**YOUR TASK**
All of the data should be copied exactly, with the pictures left out.

**DATA SECTION**

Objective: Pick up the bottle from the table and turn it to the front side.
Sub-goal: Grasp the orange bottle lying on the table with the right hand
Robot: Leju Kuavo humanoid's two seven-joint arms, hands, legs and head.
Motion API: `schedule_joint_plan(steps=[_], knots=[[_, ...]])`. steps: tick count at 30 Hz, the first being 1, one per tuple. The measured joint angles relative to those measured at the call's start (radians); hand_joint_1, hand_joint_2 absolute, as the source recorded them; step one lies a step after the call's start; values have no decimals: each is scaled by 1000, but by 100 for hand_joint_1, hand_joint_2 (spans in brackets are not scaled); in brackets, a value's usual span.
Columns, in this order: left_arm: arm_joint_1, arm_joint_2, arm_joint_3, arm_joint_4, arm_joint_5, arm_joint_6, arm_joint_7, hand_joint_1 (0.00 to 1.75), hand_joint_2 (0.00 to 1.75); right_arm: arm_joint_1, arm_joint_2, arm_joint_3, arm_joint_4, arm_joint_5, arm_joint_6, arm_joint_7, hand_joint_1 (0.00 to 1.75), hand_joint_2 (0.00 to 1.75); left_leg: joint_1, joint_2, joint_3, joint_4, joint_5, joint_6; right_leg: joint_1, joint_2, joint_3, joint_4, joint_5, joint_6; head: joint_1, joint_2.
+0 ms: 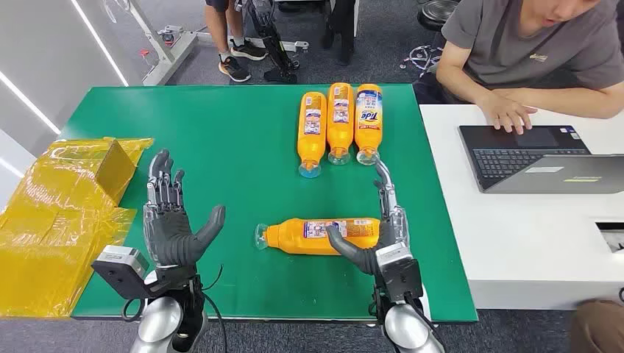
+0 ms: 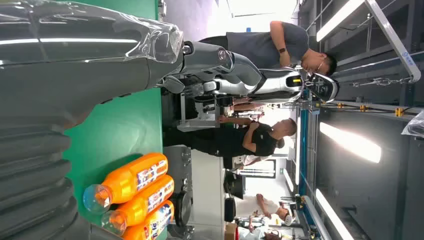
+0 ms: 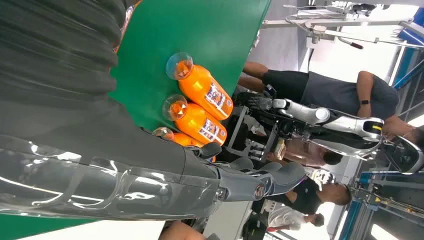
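**bottle lying down by your right hand**

the bottle (image 1: 320, 236) lies on its side on the green table (image 1: 235, 147), near the front edge, with its cap to the left. your right hand (image 1: 375, 235) is at its fat end. the thumb lies across the bottle and the fingers (image 1: 388, 198) point straight out past it, so you cannot tell if it is held. your left hand (image 1: 171, 220) is up and spread wide, holding nothing. three more orange bottles (image 1: 340, 121) lie side by side farther back. a person (image 1: 530, 51) sits at a laptop (image 1: 544, 158) on the white desk (image 1: 515, 243).
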Motion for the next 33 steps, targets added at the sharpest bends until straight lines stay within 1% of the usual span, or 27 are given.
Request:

**EXPECTED ANSWER**
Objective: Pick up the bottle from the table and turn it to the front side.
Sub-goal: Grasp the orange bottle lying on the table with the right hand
Robot: Leju Kuavo humanoid's two seven-joint arms, hands, legs and head.
Motion API: `schedule_joint_plan(steps=[_], knots=[[_, ...]])`. steps: tick count at 30 Hz, the first being 1, one per tuple. The measured joint angles relative to those measured at the call's start (radians); hand_joint_1, hand_joint_2 absolute, as the source recorded them; step one lies a step after the call's start; values have no decimals: each is scaled by 1000, but by 100 for hand_joint_1, hand_joint_2 (spans in brackets are not scaled); in brackets, a value's usual span.
Columns, in this order: left_arm: arm_joint_1, arm_joint_2, arm_joint_3, arm_joint_4, arm_joint_5, arm_joint_6, arm_joint_7, hand_joint_1 (0.00 to 1.75), hand_joint_2 (0.00 to 1.75); right_arm: arm_joint_1, arm_joint_2, arm_joint_3, arm_joint_4, arm_joint_5, arm_joint_6, arm_joint_7, hand_joint_1 (0.00 to 1.75), hand_joint_2 (0.00 to 1.75); left_leg: joint_1, joint_2, joint_3, joint_4, joint_5, joint_6; right_leg: joint_1, joint_2, joint_3, joint_4, joint_5, joint_6; head: joint_1, joint_2.
+0 ms: 
+0 ms: 
+0 ms: 
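**bottle lying down by your right hand**

the bottle (image 1: 320, 236) lies on its side on the green table (image 1: 235, 147), near the front edge, with its cap to the left. your right hand (image 1: 375, 235) is at its fat end. the thumb lies across the bottle and the fingers (image 1: 388, 198) point straight out past it, so you cannot tell if it is held. your left hand (image 1: 171, 220) is up and spread wide, holding nothing. three more orange bottles (image 1: 340, 121) lie side by side farther back. a person (image 1: 530, 51) sits at a laptop (image 1: 544, 158) on the white desk (image 1: 515, 243).
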Motion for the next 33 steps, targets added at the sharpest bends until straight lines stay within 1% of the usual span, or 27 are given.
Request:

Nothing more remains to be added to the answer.